§ **Brief**: Exactly as it appears, restate the whole listing.

§ **Recorded data**:
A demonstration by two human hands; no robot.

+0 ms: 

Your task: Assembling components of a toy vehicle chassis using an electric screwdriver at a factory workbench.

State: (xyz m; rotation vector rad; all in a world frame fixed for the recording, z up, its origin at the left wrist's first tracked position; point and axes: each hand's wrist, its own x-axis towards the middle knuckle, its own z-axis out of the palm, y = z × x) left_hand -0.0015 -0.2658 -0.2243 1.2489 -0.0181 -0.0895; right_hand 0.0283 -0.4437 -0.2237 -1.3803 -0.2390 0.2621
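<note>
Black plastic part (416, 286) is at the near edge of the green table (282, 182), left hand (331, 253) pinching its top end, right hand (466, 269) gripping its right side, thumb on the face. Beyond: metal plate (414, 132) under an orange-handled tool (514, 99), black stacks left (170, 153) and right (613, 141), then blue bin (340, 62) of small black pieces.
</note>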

§ **Exercise solution**:
A demonstration by two human hands; no robot.

+0 ms: 

Your task: Assembling components of a toy vehicle chassis using an electric screwdriver at a factory workbench.

State: (xyz m; rotation vector rad; all in a world frame fixed for the recording, z up, its origin at the left wrist's first tracked position; point and axes: each hand's wrist, its own x-axis towards the middle knuckle, its own z-axis out of the palm, y = z × x) left_hand -0.0015 -0.2658 -0.2243 1.2489 -0.0181 -0.0895; right_hand 0.0283 -0.4437 -0.2237 -1.3803 -0.2390 0.2621
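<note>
Black plastic part (416, 286) is at the near edge of the green table (282, 182), left hand (331, 253) pinching its top end, right hand (466, 269) gripping its right side, thumb on the face. Beyond: metal plate (414, 132) under an orange-handled tool (514, 99), black stacks left (170, 153) and right (613, 141), then blue bin (340, 62) of small black pieces.
</note>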

Work on this exercise is done.